Ahora bien, los resultados de este período, no han sido otros que el aumento de la desigualdad, la pobreza y el desempleo. Valcárcel (2006), atribuye esto, entre otras cuestiones, a que los capitales extranjeros salieron de los países con la misma velocidad con la que entraron, sin cumplir “su misión”. En el siguiente vídeo, podemos ver un ejemplo de lo que significa el… “volver a los 90” y del período neoliberal en nuestro país.
Colocando al ser humano en el centro, la visión de mercado es desplazada por la siguiente:
El desarrollo humano es un proceso mediante el cual se amplían las oportunidades de los individuos, las más importantes, de las cuales son una vida prolongada y saludable, el acceso a la educación y el disfrute de un nivel de vida decente. Otras oportunidades incluyen la libertad política, la garantía de los derechos humanos y el respeto a sí mismo… [1]
De este modo, el “rol” de las oportunidades es crucial, Lucca (2009) sostiene que el 90% de la diferencia de ingresos, entre los adultos, se explica por las oportunidades que tuvieron en la niñez. En definitiva, ampliar las oportunidades, abordadas de manera integral y universal, resulta sustancial.

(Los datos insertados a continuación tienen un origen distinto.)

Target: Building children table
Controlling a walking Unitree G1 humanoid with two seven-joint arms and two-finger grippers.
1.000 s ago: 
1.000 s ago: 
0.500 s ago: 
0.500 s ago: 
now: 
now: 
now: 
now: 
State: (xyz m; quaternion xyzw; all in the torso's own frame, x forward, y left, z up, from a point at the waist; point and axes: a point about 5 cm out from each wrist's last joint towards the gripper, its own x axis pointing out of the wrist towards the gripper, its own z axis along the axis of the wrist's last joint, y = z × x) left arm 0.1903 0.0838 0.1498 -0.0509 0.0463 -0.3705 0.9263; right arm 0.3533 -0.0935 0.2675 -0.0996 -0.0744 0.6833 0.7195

En conclusión, el crecimiento económico es considerado, tan solo, un medio para que las personas puedan alcanzar una mejor vida y bienestar. En esa época, el PNUD, inspirado particularmente en ideas de Amartya Sen, de Mahbub ul Haq, de Richard Jolly, y otros, introdujo una nueva acepción y una nueva forma de medir el desarrollo. Se trata del Índice de Desarrollo Humano (IDH) que, como indicador alternativo al PBI, pone el énfasis en la calidad de vida, la esperanza de vida al nacer y el nivel educativo. En cuanto a los “actores”, y sus roles, el Estado debe recaudar e invertir, el mercado debe encargarse de introducir eficiencia, a partir de la competencia, y la sociedad civil estar dispuesta a capacitarse para competir como capital humano.

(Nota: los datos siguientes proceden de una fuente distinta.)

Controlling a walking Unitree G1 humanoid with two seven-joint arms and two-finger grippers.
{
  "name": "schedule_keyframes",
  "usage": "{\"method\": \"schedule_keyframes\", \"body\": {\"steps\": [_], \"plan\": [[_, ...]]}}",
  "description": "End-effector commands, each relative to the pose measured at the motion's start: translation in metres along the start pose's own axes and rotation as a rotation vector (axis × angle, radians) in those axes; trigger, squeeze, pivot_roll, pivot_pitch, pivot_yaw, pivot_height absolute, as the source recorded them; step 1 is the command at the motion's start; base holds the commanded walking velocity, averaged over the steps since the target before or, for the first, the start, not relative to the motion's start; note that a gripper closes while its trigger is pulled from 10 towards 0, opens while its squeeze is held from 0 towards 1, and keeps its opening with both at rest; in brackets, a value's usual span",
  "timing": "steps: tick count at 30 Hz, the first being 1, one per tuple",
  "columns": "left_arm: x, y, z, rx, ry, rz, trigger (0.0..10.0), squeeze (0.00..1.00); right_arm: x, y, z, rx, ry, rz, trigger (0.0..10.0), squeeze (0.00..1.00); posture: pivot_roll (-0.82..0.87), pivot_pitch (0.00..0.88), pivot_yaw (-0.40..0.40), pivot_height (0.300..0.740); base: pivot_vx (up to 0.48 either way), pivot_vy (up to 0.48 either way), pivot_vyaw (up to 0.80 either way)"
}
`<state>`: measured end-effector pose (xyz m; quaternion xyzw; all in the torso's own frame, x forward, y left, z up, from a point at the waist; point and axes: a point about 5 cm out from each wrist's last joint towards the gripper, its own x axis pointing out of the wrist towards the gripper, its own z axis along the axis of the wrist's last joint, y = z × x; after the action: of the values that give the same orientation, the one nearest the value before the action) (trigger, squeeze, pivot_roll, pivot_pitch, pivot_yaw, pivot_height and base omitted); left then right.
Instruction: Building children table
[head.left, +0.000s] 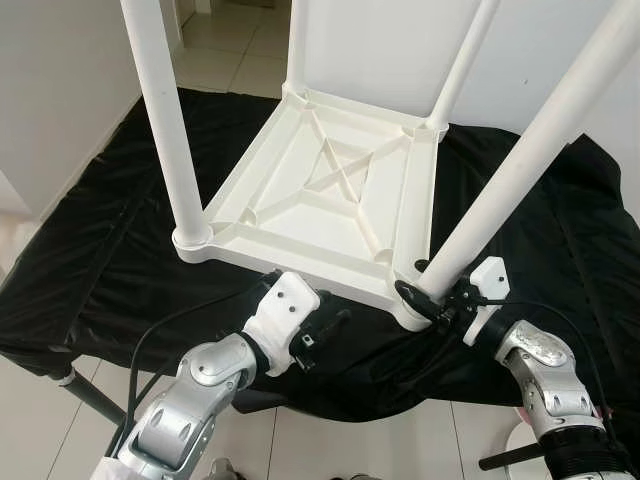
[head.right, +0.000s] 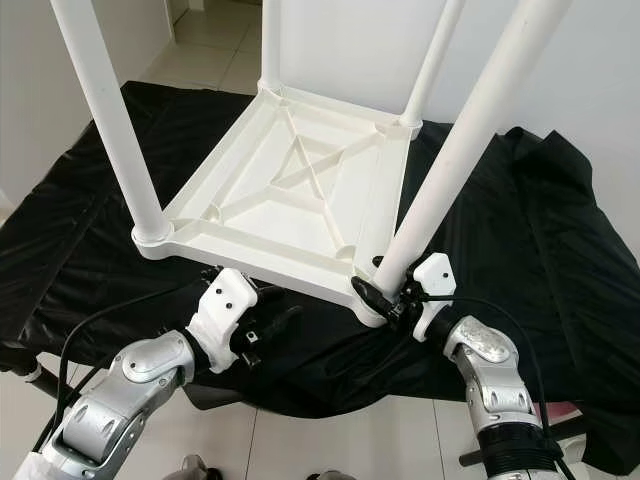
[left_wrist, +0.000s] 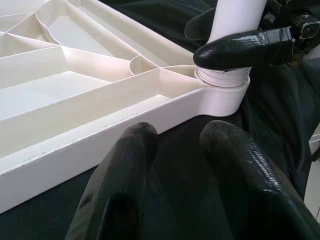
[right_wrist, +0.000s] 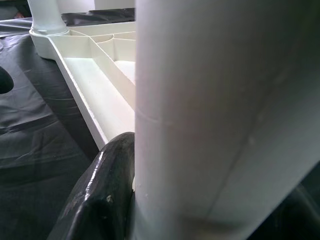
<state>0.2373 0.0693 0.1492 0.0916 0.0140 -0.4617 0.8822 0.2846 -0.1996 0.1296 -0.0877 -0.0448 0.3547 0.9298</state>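
Note:
A white plastic children's table (head.left: 300, 215) lies upside down on a black cloth, its ribbed underside facing up and its legs pointing upward. My right gripper (head.left: 425, 297) is shut on the near right leg (head.left: 500, 200), just above the corner socket. The right wrist view shows that leg (right_wrist: 215, 110) close up, with one black finger (right_wrist: 100, 195) pressed against it. My left gripper (head.left: 335, 325) hovers low over the cloth just in front of the table's near edge. Its fingers (left_wrist: 125, 170) are open with nothing between them and point toward the near right corner (left_wrist: 222, 97).
The black cloth (head.left: 100, 250) covers a low stand and hangs over its edges. The near left leg (head.left: 165, 120) and two far legs (head.left: 462, 65) rise steeply in front of me. Pale floor tiles (head.left: 230, 50) lie beyond, and a white wall (head.left: 60, 90) is on the left.

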Motion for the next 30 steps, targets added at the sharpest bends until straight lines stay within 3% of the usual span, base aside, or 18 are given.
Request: {"method": "schedule_keyframes", "body": {"steps": [1,2,3,7,17,21,27,30], "plan": [[0.0,-0.002,-0.002,0.005,0.004,0.018,10.0,0.0,-0.001,0.005,-0.006,0.0,0.021,0.039,0.0,0.0,0.03,0.047,-0.091,0.74,0.0,0.0,0.0],[0.0,-0.002,-0.002,0.005,0.004,0.018,10.0,0.0,-0.001,0.005,-0.006,0.0,0.021,0.039,0.0,0.0,0.03,0.047,-0.091,0.74,0.0,0.0,0.0],[0.0,-0.003,-0.003,0.003,0.005,0.018,10.0,0.0,-0.002,0.005,-0.007,0.026,0.019,0.014,9.5,0.0,0.03,0.043,-0.092,0.74,0.0,0.0,0.0],[0.0,-0.003,-0.003,0.003,0.004,0.019,10.0,0.0,-0.003,0.006,-0.007,0.1,0.001,-0.063,10.0,0.0,0.03,0.038,-0.092,0.74,0.0,0.0,0.0],[0.0,-0.003,-0.003,0.005,0.002,0.02,10.0,0.0,-0.003,0.009,-0.001,0.133,-0.048,-0.207,10.0,0.0,0.02,0.038,-0.087,0.74,0.0,0.0,0.0],[-0.001,-0.004,-0.004,-0.001,0.001,0.017,10.0,0.0,-0.003,0.02,0.003,0.152,-0.07,-0.408,10.0,0.0,0.02,0.043,-0.087,0.74,0.0,0.0,0.0],[-0.001,-0.005,-0.004,-0.004,0.002,0.017,10.0,0.0,-0.004,0.025,0.002,0.14,-0.044,-0.476,10.0,0.0,0.02,0.045,-0.086,0.74,0.0,0.0,0.0],[-0.001,-0.006,-0.004,-0.005,0.002,0.015,10.0,0.0,-0.007,0.03,0.0,0.163,-0.024,-0.599,10.0,0.0,0.02,0.045,-0.091,0.74,0.0,0.0,0.0]]}}
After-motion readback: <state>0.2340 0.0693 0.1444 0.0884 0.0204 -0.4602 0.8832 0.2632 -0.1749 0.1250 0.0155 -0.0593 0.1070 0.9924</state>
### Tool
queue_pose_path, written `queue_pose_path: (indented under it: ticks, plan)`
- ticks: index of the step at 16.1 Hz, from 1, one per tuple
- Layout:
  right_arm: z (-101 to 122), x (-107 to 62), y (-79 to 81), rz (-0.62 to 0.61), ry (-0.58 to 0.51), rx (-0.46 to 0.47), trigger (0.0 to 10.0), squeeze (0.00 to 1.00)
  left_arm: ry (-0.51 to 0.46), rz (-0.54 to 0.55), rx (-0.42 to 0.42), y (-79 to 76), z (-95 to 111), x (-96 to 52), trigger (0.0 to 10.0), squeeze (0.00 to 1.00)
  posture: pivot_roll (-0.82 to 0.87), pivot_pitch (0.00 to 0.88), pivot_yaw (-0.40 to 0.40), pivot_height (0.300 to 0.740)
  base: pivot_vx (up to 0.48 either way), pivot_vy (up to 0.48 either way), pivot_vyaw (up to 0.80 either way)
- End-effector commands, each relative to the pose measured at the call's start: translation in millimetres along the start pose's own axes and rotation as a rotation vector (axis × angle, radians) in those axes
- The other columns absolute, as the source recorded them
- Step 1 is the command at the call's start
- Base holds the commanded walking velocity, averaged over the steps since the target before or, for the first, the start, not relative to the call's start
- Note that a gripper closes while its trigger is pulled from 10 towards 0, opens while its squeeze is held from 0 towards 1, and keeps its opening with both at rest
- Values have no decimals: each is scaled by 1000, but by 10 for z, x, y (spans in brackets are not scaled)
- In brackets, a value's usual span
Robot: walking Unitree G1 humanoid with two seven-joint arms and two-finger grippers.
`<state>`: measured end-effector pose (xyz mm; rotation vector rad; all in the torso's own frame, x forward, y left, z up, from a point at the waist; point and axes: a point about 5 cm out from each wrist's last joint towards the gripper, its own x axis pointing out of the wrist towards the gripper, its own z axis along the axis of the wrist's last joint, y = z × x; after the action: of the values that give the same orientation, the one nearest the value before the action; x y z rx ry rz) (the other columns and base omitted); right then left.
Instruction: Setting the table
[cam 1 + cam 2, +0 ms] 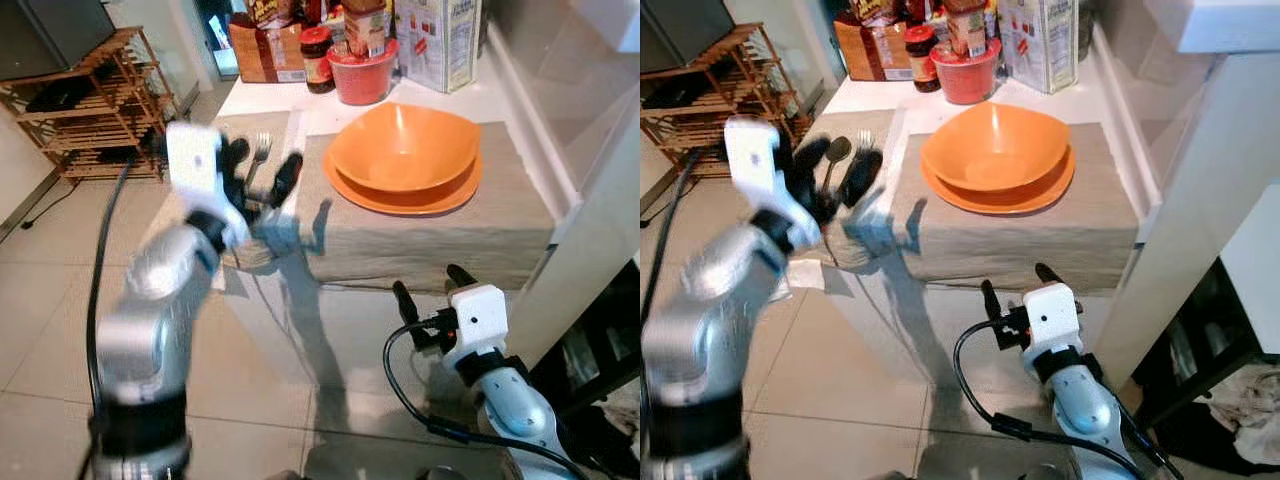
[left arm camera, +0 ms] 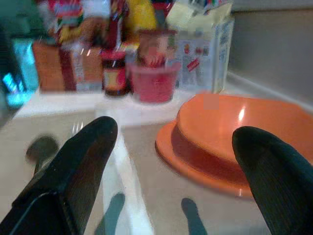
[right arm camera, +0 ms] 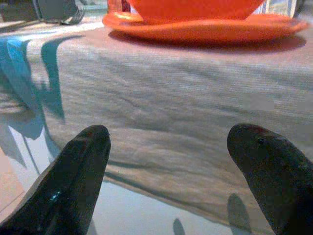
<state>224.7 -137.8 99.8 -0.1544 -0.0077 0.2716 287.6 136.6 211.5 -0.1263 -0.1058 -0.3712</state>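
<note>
Reaching with our left gripper [image 1: 262, 172], fingers spread and empty, toward the fork [image 1: 260, 150] and spoon [image 1: 836, 152] just beyond its tips.
Orange bowl [image 1: 404, 147] on its plate [image 1: 405, 196] sits to its right; a sideways sweep could knock them. Our right gripper [image 1: 432, 295] hangs released below the placemat [image 1: 430, 235].

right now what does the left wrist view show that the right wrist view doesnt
Left wrist view alone: the red tub, a dark jar, a carton, and the blurred spoon past the open left tool.

Right wrist view alone: the placemat's front edge draping over the table, seen from low down between the open right tool's fingers.

Both: the orange bowl sitting on the orange plate, on the placemat.
</note>
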Motion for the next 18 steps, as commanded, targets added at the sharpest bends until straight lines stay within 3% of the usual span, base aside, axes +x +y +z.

Adicionalmente, destacamos que, desde comienzos de los años 90, el PNUD ha publicado, sistemáticamente, el resultado de la aplicación empírica del IDH en los países y también a nivel mundial, enriqueciendo enormemente la idea de desarrollo.
Para culminar, más allá del repaso por los enfoques de Valcárcel (2006), nos parece acertado incluir la perspectiva de Escobar (2005), para sintetizar los tres momentos principales que tuvo el concepto de desarrollo, por parte de las ciencias sociales, en los últimos 50 años.
Los mismos, argumenta el autor, emergen desde tres orientaciones teóricas contrastantes: la teoría de la modernización, en las décadas de los 50 y 60, con sus teorías aliadas de crecimiento y desarrollo; la teoría de la dependencia y perspectivas relacionadas, en los años 60 y 70; y las aproximaciones críticas al desarrollo, como discurso cultural, en la segunda mitad de la década de los 80 y los años 90.
En ese sentido, señala Escobar (2005), la teoría de la modernización inauguró un período de certeza, bajo los supuestos beneficios del capital, la ciencia y la tecnología. Esta certeza fue “golpeada”, por primera vez, desde la teoría de la dependencia, la cual planteaba que las razones del subdesarrollo estaban en la conexión entre dependencia externa y explotación interna, en vez de en una supuesta carencia de capital, tecnología o valores modernos.